Step 5. Clean the carburetor. Use only a cleaning solution made for carburetors. Follow the instructions for the carburetor cleaner you bought.

Step 6. Put the carburetor back together and turn the leaf blower on. If the problem persists, the carburetor is damaged and you have to buy a new one.

This procedure is only for those who know the ins and outs of their leaf blower. This also does not apply to fuel injected models.

Clogged Spark Arrester

The muffler / spark arrestor get clogged over time. Just like a dirty filter, leaf blowers will have a hard time running unless it is cleaned. If you have tried the fixes given here and none works, this is the next step.

Step 1. Find the muffler. This is usually close to the exhaust line. Consult your owner’s manual if you are not sure.

Step 2. Brush any debris around the muffler edge. You can also use a towel or rag.

Step 3. Carefully remove the muffler. Refer to your manual for instructions. Use a carburetor cleaning solution to remove the dirt. Use an air duster for dirt stuck in the deep, hard to reach areas.
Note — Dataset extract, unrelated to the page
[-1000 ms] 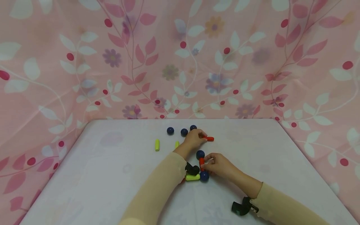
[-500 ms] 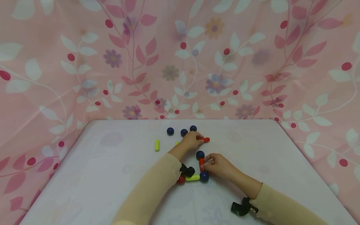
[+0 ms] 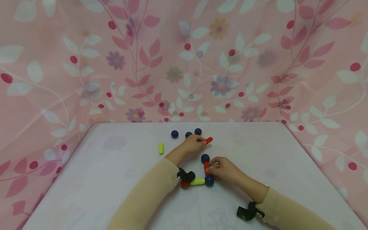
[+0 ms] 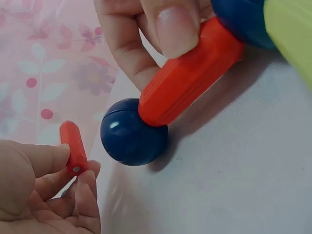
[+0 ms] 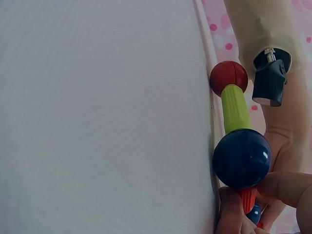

Step 4. If there is still dirt left, leave the muffler in a water and bleach solution for several hours. Make sure the bleach is heavily diluted. Use this only if dirt will not come off.\

Image source: Coolkasun

Fuel Line Problems

This is one area that is often overlooked, but it could be worth checking if idling problems persist. If thee fuel line is bent, clogged or damaged in some way, the engine cannot function properly.

Examine the fuel line not just for cracks but also any folding. Any of these will make it hard for the fuel to reach the carburetor. These bends and folds could eventually turn into cracks and cause the blower to shut down frequently.

Do not ignore this part as it directly relates to how the machine receives and uses fuel. Always ensure the fuel lines are working properly.

Tips and Reminders

If the motor does not idle, turn it off then turn it on again after a few minutes. Sometimes a restart is all the motor needs.

If you are using an electric leaf blower, check the connections thoroughly. Do not use the tool if you think there is a damaged electrical component somewhere. Have it fixed first.

If your leaf blower used to work but now has idling problems, it is likely due to a clogged filter or carburetor. However, not being able to run properly could be symptomatic of other problems. If none of the fixes above work, take your leaf blower to a repair service.

Not winterizing leaf blowers properly can cause idling issues. You should follow the instructions provided by the manufacturer on how to winterize it.